You're welcome. :) I remember myself that it was really weird figuring how to approach this sort of thing - it's not like it's written in the Gamemaster's Manual or Player's Handbook. Trying to find the right sort of games and such isn't always straight forward.
After figuring out what the tone of the game is, you should probably figure out what sort of commitment you want from a game. A long term game that's a lot like writing a series of books/playing a traditional RPG game that lasts basically indefinitely, a short term game that's not really going to last after the given story, a scenario or series of scenarios that really don't involve the inbetween (or the inbetweens don't matter). Different games will emphasize different sorts of commitment and will offer different things. While long term games may offer the best chances of really deep development, like in most things, not all of these games will last nearly long enough to accomplish something. Shorter games may do more things but you may find you want more meaningful things to do. Relatedly is whether the game is run more as a collaborative story, GM/player, or a communal game (freeform, basically). Depending on what the point is, the plot and the pacing may or may not be directed. You may prefer a more story oriented format over a game oriented one; you may prefer the more focused but limited small/solo interaction or may prefer a more open ended many player format.

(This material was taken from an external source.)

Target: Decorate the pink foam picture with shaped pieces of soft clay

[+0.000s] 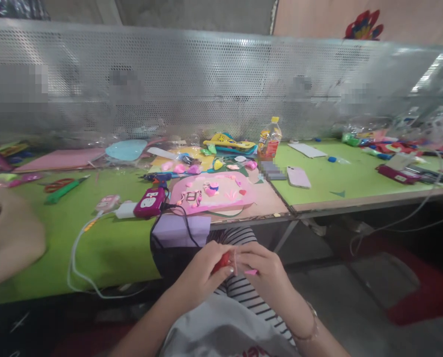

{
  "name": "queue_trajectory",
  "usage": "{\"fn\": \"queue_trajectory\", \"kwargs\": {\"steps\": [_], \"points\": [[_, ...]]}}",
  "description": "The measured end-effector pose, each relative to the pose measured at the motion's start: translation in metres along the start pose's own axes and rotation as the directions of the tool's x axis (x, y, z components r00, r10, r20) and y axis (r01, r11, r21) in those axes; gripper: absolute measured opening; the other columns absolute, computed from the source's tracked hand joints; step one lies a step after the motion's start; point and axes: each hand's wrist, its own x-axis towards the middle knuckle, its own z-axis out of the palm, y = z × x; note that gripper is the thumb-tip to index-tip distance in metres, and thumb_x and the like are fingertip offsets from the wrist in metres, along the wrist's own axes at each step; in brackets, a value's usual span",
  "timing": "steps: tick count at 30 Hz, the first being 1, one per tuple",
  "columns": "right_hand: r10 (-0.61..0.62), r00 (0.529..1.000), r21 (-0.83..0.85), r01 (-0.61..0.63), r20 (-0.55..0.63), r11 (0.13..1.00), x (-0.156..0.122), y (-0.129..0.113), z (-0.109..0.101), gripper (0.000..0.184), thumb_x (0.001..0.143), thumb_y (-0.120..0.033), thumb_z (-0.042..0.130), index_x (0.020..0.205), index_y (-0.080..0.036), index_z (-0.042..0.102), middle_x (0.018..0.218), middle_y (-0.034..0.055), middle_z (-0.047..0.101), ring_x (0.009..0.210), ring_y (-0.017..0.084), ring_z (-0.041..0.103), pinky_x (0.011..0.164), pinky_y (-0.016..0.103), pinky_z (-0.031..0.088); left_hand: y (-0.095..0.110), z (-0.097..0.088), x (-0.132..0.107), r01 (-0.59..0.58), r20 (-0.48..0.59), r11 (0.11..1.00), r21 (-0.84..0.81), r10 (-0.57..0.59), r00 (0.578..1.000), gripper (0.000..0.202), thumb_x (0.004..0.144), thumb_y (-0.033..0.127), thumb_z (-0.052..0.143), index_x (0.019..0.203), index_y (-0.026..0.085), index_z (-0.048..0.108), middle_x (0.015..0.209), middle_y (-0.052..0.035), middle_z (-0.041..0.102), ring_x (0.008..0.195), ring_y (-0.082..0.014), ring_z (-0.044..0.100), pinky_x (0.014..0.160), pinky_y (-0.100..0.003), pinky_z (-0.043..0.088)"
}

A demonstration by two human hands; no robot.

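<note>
Over my lap, my left hand (211, 267) is closed around a small red lump (222, 261) that looks partly wrapped in clear plastic. My right hand (263, 267) meets it from the other side, its fingers pinching the clear plastic (235, 263). A bit of pink (251, 271) shows below the right fingers; what it belongs to is hidden. Beyond both hands, on the table, lies a pink board (221, 196) bearing small pink shapes, a red heart and a pink-and-blue figure.
A magenta power bank (150, 202) with cables, a glue gun (160, 178), a green cutter (67, 190) and scissors (58, 185) lie left of the board. Behind are a drink bottle (269, 141) and a phone (299, 177). Another person's arm (13, 238) rests at left.
</note>
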Motion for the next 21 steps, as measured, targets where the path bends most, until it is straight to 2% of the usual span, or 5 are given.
{"fn": "queue_trajectory", "kwargs": {"steps": [4,7,9,13,21], "points": [[0.077,0.977,-0.085,-0.061,0.197,0.995,-0.007,-0.011,-0.006,0.029,0.075,0.000,0.045,0.091,-0.018,0.062,0.105,0.0094,0.053,0.078,0.014,0.058,0.067,0.027,0.050,-0.001,0.004,-0.005,0.105,0.019,0.987,-0.123,-0.104,0.994,0.026,0.092,0.031,0.043,0.114,0.020,0.052,0.112,-0.0049,0.059,0.104,-0.0176,0.053,0.093,-0.028,0.038],[0.107,0.946,-0.062,-0.093,0.305,0.994,-0.009,-0.019,-0.011,0.024,0.075,-0.004,0.048,0.090,-0.019,0.060,0.110,0.0087,0.049,0.092,0.018,0.056,0.078,0.030,0.049,0.000,0.005,-0.009,0.161,0.068,0.976,-0.149,-0.152,0.986,0.025,0.093,0.032,0.041,0.112,0.021,0.052,0.108,-0.0035,0.059,0.102,-0.0169,0.054,0.091,-0.028,0.038],[0.106,0.924,-0.040,-0.099,0.368,0.994,-0.008,-0.022,-0.013,0.025,0.076,-0.006,0.050,0.096,-0.020,0.059,0.107,0.0073,0.048,0.097,0.018,0.054,0.085,0.030,0.048,0.002,0.005,-0.011,0.186,0.092,0.970,-0.157,-0.173,0.981,0.023,0.094,0.033,0.039,0.107,0.020,0.053,0.103,-0.0025,0.060,0.098,-0.0163,0.055,0.087,-0.027,0.040],[0.103,0.864,-0.083,-0.071,0.493,0.994,-0.008,-0.020,-0.013,0.014,0.079,-0.008,0.052,0.084,-0.019,0.059,0.094,0.0039,0.047,0.083,0.014,0.053,0.074,0.025,0.048,0.004,0.008,-0.012,0.200,0.135,0.974,-0.105,-0.186,0.973,0.021,0.095,0.030,0.035,0.088,0.019,0.052,0.091,-0.0006,0.059,0.086,-0.0147,0.054,0.078,-0.026,0.040],[0.049,0.861,-0.012,-0.050,0.506,0.999,-0.013,-0.007,-0.010,0.021,0.085,-0.005,0.048,0.089,-0.019,0.062,0.095,0.0044,0.049,0.086,0.013,0.055,0.075,0.022,0.047,-0.001,0.011,-0.014,0.151,0.143,0.986,0.077,-0.161,0.977,0.021,0.092,0.026,0.035,0.078,0.019,0.050,0.084,-0.0017,0.059,0.080,-0.0156,0.053,0.072,-0.026,0.037]]}}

Also, and this is really a personal caveat, is to figure out how you are personally approaching this stuff. Are you an actor playing a role or a writer writing a character? The sort of investment and writing style each of those two approaches involves varies. You may prefer players who have a more direct 'acting' posting style but on the flip side, you may get into trouble by becoming too personally invested.
On a minor point, you may want to figure out how graphic or mature you're comfortable with and what will satisfy you. That is, language (both in use and description), how things are phrased, and so forth. You may want something more explicit ("He thrusted his - - - into her furiously - - - as she screamed 'bleep me!' and squirted blah blah blah") or you may want something that is more prose based ("She fell atop of him as the orgasm overwhelmed her blah blah blah") - this not just being the sex but related details; seems like it tends to be a trade off between raw erotic energy versus sensual romanticism though your mileage may vary.
Anyway, all that should help you get a fairly focused idea of what you're looking for - you'll probably figure out other stuff along the way.
Oh, and since you already have some sort of idea for the character opposite yours, figure out what you're looking to get out of them is good too if you're really picky so your partner knows whether you're looking for Vin Diesel, Sean Connery, or whatever. If you're not, then less of an issue.